Raw Drip is one woman's raw, wry, fresh, and cheeky take on parenting, relationships, life, and other important stuff. I started writing Raw Drip because my friends are scattered all over the place and as a working mother with two toddlers I have no time to talk to them on the phone, meet them for a cup of coffee - or bathe regularly. Instead, I sit my stinky solo self down at my computer and write about all the things I used to talk with them about - and then I share it all with you - my fan base, my readership, my loyal drips.
Some of you have asked about the site name, Raw Drip, what does it mean? The name was inspired by the freshly perked cup of coffee I was drinking when I decided to start writing.

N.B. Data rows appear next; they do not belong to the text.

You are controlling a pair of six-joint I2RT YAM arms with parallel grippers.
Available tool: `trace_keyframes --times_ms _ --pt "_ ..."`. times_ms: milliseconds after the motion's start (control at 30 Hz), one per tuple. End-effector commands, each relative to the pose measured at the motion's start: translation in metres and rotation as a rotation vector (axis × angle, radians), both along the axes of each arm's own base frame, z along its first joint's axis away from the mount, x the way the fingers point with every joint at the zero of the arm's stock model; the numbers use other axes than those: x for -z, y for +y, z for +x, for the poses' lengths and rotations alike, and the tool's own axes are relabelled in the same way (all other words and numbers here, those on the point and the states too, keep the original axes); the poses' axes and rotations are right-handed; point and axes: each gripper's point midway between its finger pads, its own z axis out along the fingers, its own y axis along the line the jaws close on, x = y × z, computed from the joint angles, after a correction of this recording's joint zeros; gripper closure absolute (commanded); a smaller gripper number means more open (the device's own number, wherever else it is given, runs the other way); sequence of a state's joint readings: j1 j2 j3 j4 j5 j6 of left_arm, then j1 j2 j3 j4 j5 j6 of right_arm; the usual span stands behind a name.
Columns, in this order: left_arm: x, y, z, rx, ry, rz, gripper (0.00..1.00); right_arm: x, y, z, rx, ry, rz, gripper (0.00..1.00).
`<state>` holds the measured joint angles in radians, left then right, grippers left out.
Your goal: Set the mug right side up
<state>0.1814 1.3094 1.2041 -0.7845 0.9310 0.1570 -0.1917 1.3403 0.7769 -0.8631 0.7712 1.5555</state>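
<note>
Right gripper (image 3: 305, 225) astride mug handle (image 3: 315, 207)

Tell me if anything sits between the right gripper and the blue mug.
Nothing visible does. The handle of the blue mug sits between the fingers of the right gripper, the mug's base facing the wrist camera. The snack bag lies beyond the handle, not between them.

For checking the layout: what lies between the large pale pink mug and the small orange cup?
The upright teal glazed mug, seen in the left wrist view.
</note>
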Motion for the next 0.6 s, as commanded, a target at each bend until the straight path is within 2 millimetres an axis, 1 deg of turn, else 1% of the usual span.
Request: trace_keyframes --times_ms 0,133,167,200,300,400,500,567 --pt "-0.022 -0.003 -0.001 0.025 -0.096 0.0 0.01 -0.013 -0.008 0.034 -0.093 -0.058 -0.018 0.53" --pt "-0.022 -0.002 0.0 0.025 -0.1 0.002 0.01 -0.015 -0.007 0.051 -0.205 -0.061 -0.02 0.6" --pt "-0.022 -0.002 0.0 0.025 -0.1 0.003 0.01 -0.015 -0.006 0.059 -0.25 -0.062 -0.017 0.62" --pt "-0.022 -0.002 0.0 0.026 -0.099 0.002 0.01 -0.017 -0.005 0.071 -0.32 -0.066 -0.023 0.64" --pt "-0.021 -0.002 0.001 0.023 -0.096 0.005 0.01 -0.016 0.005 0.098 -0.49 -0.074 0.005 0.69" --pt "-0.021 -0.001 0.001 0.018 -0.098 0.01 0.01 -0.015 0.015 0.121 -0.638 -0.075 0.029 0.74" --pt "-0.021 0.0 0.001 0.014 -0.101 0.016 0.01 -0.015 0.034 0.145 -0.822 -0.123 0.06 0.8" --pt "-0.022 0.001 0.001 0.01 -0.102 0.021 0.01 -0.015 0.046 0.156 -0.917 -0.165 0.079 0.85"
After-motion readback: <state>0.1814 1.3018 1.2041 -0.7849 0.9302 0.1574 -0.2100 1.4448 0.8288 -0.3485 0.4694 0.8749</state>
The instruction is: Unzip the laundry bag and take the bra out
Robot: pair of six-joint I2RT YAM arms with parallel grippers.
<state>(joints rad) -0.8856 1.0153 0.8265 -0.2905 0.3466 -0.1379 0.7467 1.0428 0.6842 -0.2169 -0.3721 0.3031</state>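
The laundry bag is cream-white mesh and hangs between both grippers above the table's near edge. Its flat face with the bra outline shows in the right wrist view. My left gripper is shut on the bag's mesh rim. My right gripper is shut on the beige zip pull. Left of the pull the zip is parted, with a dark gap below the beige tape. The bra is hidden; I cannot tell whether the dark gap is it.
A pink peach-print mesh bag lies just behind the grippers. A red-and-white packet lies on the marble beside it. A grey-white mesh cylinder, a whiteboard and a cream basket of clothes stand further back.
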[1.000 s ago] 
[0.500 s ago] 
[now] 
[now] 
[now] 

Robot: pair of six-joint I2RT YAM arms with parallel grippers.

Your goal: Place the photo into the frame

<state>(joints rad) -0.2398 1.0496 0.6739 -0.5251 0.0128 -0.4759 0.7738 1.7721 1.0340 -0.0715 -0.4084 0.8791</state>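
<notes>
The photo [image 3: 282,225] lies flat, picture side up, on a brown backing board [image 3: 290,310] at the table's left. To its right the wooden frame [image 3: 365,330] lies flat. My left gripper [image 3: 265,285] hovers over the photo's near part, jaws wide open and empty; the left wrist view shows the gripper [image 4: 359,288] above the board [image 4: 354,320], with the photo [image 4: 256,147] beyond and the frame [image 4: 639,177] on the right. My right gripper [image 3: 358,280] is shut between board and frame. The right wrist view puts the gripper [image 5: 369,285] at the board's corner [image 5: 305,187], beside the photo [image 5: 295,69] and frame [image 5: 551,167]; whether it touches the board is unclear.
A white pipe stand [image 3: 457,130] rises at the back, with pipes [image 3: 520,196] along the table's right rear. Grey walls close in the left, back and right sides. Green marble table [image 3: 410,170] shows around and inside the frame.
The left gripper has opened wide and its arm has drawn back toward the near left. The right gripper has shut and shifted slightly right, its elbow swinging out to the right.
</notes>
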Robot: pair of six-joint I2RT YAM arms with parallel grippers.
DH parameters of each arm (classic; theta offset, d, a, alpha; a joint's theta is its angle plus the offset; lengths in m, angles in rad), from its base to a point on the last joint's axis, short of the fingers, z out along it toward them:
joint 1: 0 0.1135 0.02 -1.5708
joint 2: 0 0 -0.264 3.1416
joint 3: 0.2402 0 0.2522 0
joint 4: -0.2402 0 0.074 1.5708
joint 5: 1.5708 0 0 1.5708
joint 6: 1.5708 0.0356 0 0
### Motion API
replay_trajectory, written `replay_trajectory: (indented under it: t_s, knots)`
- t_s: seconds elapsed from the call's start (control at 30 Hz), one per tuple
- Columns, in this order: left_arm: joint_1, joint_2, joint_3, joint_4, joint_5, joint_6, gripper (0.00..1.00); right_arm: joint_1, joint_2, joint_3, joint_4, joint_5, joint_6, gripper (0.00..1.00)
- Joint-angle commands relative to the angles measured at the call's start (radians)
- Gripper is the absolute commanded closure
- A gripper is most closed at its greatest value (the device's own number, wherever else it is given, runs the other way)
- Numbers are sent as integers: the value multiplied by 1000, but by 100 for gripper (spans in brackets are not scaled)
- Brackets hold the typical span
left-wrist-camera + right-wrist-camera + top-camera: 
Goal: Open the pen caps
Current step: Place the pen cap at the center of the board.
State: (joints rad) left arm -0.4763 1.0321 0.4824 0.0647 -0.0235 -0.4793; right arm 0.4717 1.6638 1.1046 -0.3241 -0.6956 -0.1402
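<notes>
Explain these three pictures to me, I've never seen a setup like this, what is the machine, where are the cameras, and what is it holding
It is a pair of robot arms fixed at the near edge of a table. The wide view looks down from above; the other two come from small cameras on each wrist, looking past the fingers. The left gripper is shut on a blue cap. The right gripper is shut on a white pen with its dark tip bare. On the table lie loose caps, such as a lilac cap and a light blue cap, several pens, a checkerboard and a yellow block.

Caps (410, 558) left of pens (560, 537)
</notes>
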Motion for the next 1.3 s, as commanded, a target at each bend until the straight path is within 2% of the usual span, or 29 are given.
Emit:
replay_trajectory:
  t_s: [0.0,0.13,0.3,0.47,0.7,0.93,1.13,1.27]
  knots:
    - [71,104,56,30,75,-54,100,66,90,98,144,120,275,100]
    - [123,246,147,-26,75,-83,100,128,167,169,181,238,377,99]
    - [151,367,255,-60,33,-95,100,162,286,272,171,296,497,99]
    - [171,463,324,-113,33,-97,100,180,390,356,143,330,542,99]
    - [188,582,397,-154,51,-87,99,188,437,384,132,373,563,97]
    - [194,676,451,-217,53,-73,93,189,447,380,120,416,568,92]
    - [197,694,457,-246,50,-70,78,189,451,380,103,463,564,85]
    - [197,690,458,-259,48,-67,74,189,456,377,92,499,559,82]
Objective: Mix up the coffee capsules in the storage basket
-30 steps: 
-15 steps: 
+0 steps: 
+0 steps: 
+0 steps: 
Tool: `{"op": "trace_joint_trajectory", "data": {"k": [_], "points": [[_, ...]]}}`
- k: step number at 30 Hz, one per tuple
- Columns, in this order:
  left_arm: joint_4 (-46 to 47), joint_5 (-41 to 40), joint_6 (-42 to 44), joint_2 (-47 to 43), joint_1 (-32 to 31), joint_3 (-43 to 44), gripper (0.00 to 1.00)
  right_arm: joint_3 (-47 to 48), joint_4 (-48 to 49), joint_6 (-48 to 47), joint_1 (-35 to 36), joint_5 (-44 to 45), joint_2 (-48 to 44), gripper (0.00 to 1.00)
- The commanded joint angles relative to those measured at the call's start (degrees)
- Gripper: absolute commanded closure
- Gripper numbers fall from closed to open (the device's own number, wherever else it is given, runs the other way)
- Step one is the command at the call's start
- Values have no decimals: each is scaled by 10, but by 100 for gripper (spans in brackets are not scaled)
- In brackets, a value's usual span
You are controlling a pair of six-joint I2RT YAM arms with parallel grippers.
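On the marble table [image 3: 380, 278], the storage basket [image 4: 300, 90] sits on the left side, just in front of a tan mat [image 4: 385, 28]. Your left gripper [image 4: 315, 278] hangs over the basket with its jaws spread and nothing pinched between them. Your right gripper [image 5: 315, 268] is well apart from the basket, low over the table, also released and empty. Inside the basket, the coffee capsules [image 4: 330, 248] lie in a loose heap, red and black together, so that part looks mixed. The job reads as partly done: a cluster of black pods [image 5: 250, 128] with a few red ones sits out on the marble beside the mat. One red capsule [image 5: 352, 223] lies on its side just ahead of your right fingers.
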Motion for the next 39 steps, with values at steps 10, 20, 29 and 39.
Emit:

I guess people see the word "raw" and just assume that the name has something to do with porn. It doesn't. I also don't write about: raw meat storage, raw food dieting, photos of people in the raw, or an obscure Japanese band named Raw Drip.
So dudes, if you've inadvertently stumbled upon my site while surfing for porn, my apologies. Unfortunately for you, you've landed in a place that's all chick-chat, with occasional penis references thrown in just for fun. At Raw Drip, the truth is harsh. But if you're man enough to handle it, keep reading. If not, move it along...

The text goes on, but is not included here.